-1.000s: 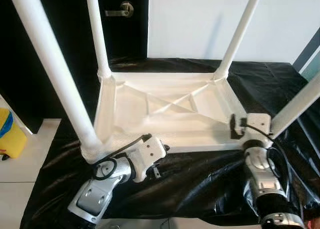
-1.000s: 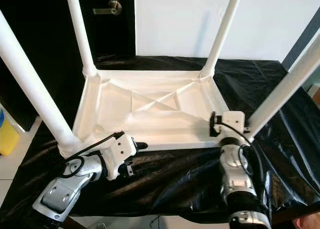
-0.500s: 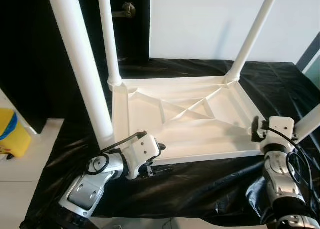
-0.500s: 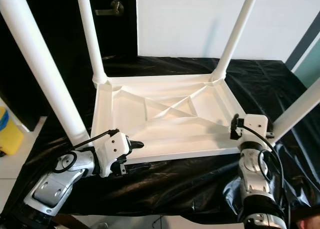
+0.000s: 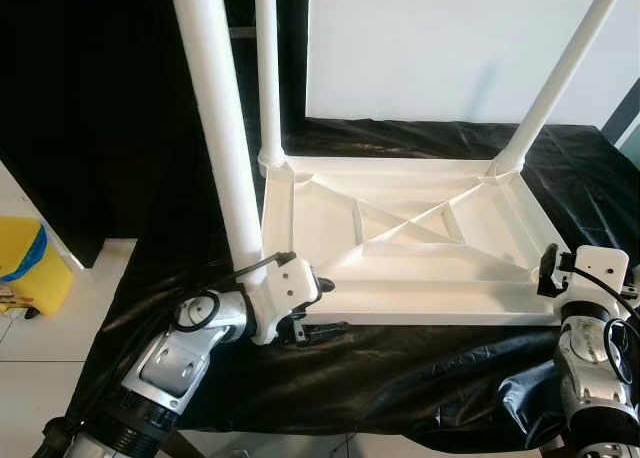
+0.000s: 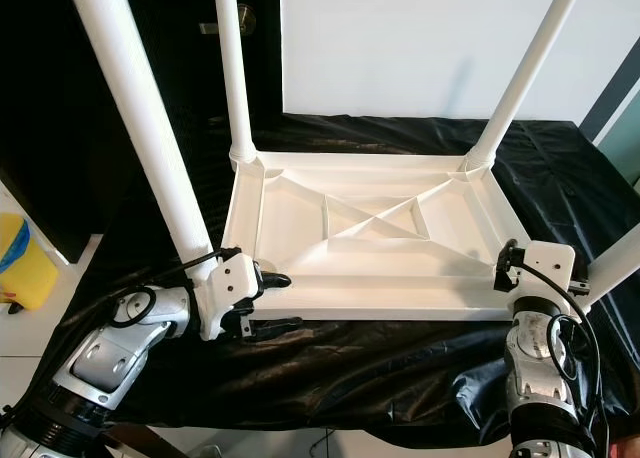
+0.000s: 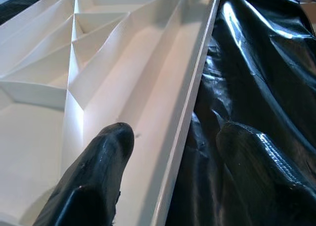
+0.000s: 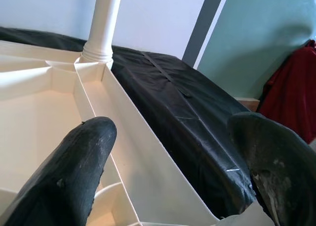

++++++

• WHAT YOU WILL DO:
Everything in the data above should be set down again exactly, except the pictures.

• FINISHED EXERCISE:
-1.000s: 
-1.000s: 
-0.500s: 
-0.500s: 
+0.000s: 
+0.000s: 
+0.000s: 
+0.000s: 

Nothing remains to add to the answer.